-- Opening Marker --

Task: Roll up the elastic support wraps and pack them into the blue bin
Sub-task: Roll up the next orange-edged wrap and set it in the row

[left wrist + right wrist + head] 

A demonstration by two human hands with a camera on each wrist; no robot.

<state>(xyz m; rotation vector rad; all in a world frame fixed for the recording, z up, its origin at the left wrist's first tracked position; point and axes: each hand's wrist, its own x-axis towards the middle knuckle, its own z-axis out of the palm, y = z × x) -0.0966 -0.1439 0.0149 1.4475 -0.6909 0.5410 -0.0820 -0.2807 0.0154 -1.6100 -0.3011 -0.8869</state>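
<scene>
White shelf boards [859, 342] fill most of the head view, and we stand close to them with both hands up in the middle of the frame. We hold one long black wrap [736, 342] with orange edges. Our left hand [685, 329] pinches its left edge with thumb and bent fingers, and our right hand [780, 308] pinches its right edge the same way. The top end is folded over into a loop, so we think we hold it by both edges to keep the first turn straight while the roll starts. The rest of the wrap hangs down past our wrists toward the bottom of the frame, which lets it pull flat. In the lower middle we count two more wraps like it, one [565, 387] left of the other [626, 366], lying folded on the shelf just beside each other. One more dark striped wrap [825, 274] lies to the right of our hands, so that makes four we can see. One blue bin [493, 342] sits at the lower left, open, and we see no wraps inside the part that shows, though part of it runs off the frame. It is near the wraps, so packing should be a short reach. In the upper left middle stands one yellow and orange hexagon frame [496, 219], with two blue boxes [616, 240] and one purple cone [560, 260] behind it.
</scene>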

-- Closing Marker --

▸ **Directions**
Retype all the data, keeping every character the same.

▸ **Result of the exercise**
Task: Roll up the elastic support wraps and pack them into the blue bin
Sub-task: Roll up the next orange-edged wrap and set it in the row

[left wrist + right wrist + head] 

A demonstration by two human hands with a camera on each wrist; no robot.

<state>(xyz m; rotation vector rad; all in a world frame fixed for the recording, z up, its origin at the left wrist's first tracked position; point and axes: each hand's wrist, its own x-axis towards the middle knuckle, its own z-axis out of the palm, y = z × x) -0.0966 -0.1439 0.0149 1.4475 -0.6909 0.5410 -0.0820 -0.2807 0.0154 -1.6100 -0.3011 -0.8869</state>
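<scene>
White shelf boards [859, 342] fill most of the head view, and we stand close to them with both hands up in the middle of the frame. We hold one long black wrap [736, 342] with orange edges. Our left hand [685, 329] pinches its left edge with thumb and bent fingers, and our right hand [780, 308] pinches its right edge the same way. The top end is folded over into a loop, so we think we hold it by both edges to keep the first turn straight while the roll starts. The rest of the wrap hangs down past our wrists toward the bottom of the frame, which lets it pull flat. In the lower middle we count two more wraps like it, one [565, 387] left of the other [626, 366], lying folded on the shelf just beside each other. One more dark striped wrap [825, 274] lies to the right of our hands, so that makes four we can see. One blue bin [493, 342] sits at the lower left, open, and we see no wraps inside the part that shows, though part of it runs off the frame. It is near the wraps, so packing should be a short reach. In the upper left middle stands one yellow and orange hexagon frame [496, 219], with two blue boxes [616, 240] and one purple cone [560, 260] behind it.
</scene>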

What the exercise asked for is complete.